┌──
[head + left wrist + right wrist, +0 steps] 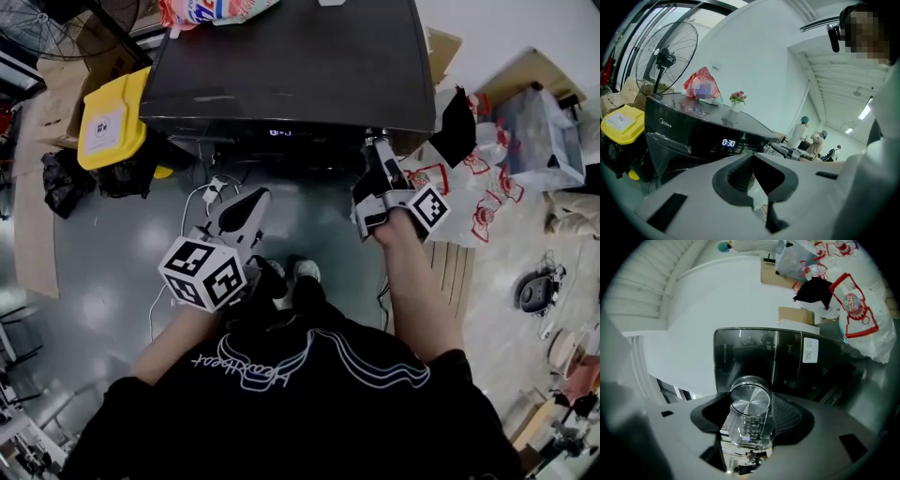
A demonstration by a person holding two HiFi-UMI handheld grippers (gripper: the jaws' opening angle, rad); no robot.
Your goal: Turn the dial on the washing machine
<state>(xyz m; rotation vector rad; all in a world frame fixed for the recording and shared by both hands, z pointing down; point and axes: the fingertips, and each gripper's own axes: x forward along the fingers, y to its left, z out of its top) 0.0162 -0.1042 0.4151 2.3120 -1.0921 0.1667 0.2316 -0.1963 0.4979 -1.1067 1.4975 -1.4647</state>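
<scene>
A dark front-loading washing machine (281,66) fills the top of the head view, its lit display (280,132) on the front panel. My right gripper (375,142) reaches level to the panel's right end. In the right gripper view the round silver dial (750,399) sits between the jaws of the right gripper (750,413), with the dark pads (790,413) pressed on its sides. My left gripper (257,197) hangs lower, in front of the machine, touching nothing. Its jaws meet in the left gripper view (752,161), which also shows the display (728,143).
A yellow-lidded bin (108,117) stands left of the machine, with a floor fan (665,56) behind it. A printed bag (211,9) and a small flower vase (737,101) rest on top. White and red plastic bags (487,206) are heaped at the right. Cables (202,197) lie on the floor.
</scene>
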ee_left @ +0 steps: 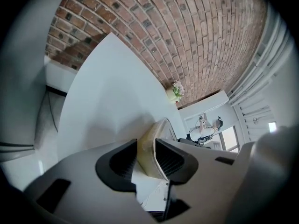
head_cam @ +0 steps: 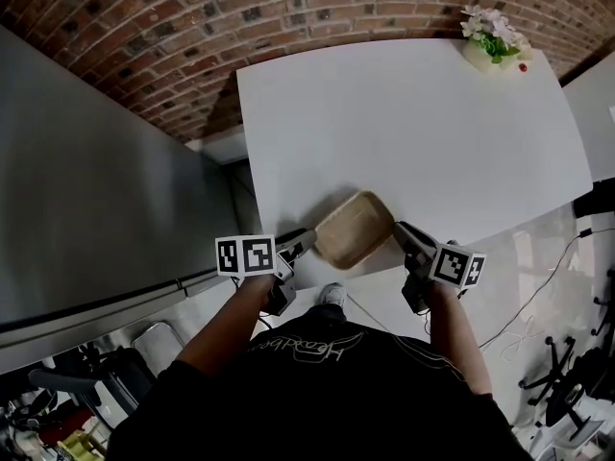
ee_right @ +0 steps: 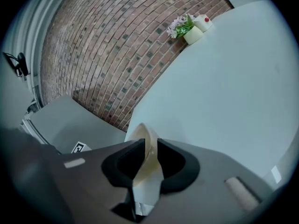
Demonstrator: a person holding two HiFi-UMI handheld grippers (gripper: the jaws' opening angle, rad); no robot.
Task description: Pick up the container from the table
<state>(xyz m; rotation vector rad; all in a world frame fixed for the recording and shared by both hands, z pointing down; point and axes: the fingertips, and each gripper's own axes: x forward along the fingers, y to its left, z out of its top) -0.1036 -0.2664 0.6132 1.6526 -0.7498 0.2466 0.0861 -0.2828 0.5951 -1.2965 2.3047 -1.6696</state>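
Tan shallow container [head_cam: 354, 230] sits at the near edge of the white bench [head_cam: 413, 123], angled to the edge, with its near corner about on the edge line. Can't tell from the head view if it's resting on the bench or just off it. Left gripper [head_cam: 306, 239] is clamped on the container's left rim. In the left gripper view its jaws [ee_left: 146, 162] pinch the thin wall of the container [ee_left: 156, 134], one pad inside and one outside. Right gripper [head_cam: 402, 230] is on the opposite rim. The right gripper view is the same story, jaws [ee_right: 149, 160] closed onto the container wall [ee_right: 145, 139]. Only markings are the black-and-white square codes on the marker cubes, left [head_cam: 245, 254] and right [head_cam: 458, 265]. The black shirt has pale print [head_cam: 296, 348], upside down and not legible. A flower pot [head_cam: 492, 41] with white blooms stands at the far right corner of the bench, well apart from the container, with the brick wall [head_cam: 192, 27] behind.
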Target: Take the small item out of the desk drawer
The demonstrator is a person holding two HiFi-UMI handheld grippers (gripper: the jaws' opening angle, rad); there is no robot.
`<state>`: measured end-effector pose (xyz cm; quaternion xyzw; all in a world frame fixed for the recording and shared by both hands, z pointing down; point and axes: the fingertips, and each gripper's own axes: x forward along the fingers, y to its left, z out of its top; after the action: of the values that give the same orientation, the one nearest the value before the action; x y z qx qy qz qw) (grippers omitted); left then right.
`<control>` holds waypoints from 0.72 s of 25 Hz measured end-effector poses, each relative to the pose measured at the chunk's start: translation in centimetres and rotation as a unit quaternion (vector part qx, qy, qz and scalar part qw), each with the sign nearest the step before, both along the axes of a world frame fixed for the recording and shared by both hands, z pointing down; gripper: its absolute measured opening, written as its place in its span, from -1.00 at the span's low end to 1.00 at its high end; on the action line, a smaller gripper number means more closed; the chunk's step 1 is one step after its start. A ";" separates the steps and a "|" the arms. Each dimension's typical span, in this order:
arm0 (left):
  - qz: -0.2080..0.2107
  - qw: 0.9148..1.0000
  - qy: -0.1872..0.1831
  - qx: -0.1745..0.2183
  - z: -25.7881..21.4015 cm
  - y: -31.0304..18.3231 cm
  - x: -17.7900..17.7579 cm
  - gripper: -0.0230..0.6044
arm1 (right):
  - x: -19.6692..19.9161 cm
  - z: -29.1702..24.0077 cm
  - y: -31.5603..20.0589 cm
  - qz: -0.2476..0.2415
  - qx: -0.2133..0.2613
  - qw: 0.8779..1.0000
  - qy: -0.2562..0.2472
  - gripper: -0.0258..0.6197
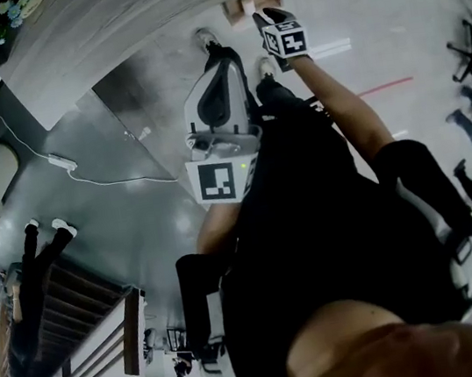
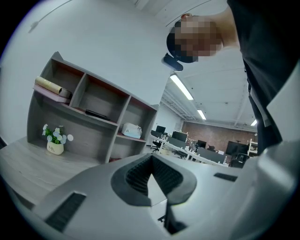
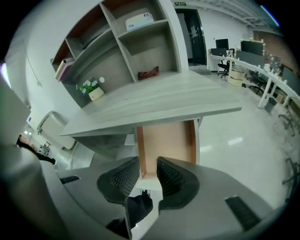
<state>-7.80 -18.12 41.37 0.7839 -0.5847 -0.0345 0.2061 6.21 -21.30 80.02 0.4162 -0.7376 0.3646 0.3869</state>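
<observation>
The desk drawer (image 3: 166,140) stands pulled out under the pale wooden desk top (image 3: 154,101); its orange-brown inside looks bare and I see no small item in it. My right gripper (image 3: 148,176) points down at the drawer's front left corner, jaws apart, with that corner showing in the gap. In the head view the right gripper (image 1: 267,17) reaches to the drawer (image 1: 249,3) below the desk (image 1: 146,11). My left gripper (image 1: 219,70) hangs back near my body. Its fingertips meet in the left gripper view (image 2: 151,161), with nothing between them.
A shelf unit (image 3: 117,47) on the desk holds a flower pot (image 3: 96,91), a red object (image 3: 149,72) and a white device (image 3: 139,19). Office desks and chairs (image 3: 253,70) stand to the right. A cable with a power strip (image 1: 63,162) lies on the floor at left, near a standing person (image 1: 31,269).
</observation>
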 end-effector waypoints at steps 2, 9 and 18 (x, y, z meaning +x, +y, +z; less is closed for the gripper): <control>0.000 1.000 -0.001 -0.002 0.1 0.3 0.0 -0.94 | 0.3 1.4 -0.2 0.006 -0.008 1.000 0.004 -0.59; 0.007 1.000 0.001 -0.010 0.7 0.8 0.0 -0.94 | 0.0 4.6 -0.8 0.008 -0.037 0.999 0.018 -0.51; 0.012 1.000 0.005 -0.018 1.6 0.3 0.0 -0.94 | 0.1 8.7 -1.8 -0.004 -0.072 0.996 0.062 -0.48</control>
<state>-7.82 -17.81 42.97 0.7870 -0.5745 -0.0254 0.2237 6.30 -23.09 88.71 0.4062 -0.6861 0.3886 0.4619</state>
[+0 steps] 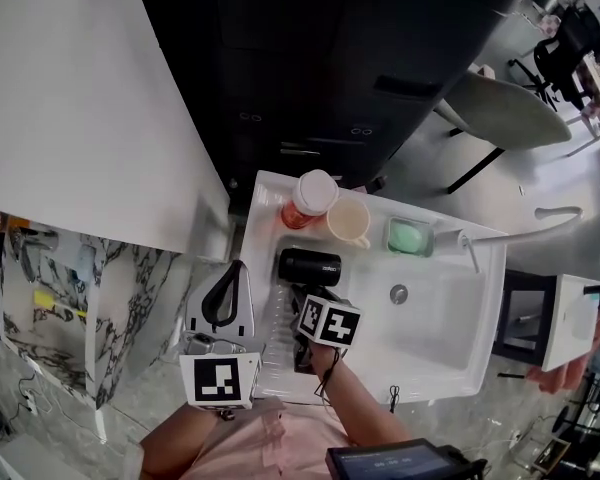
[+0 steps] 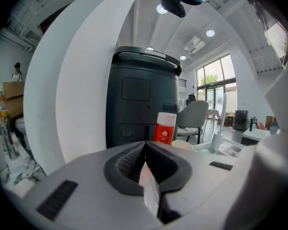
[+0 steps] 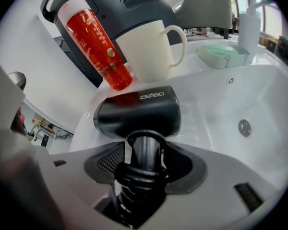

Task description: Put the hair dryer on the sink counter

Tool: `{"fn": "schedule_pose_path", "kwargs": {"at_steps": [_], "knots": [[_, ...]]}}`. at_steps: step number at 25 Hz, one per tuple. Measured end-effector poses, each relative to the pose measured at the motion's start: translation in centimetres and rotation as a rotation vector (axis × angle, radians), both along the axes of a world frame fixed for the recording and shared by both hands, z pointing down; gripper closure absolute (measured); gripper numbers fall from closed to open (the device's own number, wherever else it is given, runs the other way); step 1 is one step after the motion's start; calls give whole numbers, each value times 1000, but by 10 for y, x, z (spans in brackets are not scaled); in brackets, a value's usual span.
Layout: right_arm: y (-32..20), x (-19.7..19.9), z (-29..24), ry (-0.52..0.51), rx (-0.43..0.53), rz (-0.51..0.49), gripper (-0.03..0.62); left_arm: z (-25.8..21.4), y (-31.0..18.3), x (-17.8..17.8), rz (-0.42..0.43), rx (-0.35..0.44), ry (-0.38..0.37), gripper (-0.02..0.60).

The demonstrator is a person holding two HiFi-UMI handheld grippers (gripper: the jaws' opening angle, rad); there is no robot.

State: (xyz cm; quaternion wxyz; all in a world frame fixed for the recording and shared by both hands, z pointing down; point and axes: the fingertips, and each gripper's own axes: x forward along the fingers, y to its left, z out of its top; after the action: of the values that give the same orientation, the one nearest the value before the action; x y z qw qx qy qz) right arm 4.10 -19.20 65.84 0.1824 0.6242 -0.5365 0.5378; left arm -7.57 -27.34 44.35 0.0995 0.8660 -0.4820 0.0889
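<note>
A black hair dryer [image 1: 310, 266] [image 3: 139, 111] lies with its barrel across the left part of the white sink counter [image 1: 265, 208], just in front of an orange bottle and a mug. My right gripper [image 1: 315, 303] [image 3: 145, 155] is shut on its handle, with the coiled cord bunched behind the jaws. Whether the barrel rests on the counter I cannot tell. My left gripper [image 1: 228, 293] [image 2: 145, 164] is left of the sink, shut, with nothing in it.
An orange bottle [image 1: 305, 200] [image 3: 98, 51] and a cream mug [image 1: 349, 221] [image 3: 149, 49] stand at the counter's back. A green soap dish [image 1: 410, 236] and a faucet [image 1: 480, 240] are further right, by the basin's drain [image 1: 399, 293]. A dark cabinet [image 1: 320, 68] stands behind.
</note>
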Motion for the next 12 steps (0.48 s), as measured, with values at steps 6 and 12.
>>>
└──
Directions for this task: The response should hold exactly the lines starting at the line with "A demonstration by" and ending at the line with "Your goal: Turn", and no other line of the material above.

Exercise result:
A demonstration by a person holding two HiFi-UMI handheld grippers (gripper: the jaws' opening angle, rad); no robot.
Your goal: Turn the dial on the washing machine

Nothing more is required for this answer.